AIM OF THE EXERCISE:
Retype the whole listing that follows so that it matches the original exactly.

DATA PROVIDED:
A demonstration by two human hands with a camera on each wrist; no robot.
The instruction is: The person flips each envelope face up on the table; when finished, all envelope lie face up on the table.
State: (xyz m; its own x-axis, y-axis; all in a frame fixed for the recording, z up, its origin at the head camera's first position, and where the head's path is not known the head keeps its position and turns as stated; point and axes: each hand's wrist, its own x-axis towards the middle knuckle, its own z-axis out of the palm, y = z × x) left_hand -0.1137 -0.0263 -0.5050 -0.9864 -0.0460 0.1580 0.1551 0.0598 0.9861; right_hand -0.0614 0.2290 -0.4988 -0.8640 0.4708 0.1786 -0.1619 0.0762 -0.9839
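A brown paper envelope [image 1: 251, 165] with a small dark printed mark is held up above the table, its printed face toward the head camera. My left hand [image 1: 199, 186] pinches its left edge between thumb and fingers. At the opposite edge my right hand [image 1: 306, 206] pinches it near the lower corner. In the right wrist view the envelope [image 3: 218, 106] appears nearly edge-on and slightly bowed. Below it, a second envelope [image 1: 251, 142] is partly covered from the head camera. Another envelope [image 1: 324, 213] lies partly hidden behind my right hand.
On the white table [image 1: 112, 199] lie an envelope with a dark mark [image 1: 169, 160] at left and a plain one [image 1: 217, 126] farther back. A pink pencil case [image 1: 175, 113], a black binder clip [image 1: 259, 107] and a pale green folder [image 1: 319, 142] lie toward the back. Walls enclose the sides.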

OUTPUT FOR THIS TASK:
A demonstration by two human hands with a camera on each wrist; no robot.
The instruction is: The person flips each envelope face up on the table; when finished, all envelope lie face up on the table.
State: (xyz m; its own x-axis, y-axis; all in a frame fixed for the recording, z up, its origin at the head camera's first position, and where the head's path is not known the head keeps its position and turns as stated; point and axes: each hand's wrist, its own x-axis towards the middle knuckle, its own z-axis out of the palm, y = z × x) left_hand -0.1137 -0.0263 -0.5050 -0.9864 -0.0460 0.1580 0.1551 0.0598 0.9861; right_hand -0.0614 0.2290 -0.4988 -0.8640 0.4708 0.1786 -0.1619 0.0762 -0.9839
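A brown paper envelope [image 1: 251, 165] with a small dark printed mark is held up above the table, its printed face toward the head camera. My left hand [image 1: 199, 186] pinches its left edge between thumb and fingers. At the opposite edge my right hand [image 1: 306, 206] pinches it near the lower corner. In the right wrist view the envelope [image 3: 218, 106] appears nearly edge-on and slightly bowed. Below it, a second envelope [image 1: 251, 142] is partly covered from the head camera. Another envelope [image 1: 324, 213] lies partly hidden behind my right hand.
On the white table [image 1: 112, 199] lie an envelope with a dark mark [image 1: 169, 160] at left and a plain one [image 1: 217, 126] farther back. A pink pencil case [image 1: 175, 113], a black binder clip [image 1: 259, 107] and a pale green folder [image 1: 319, 142] lie toward the back. Walls enclose the sides.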

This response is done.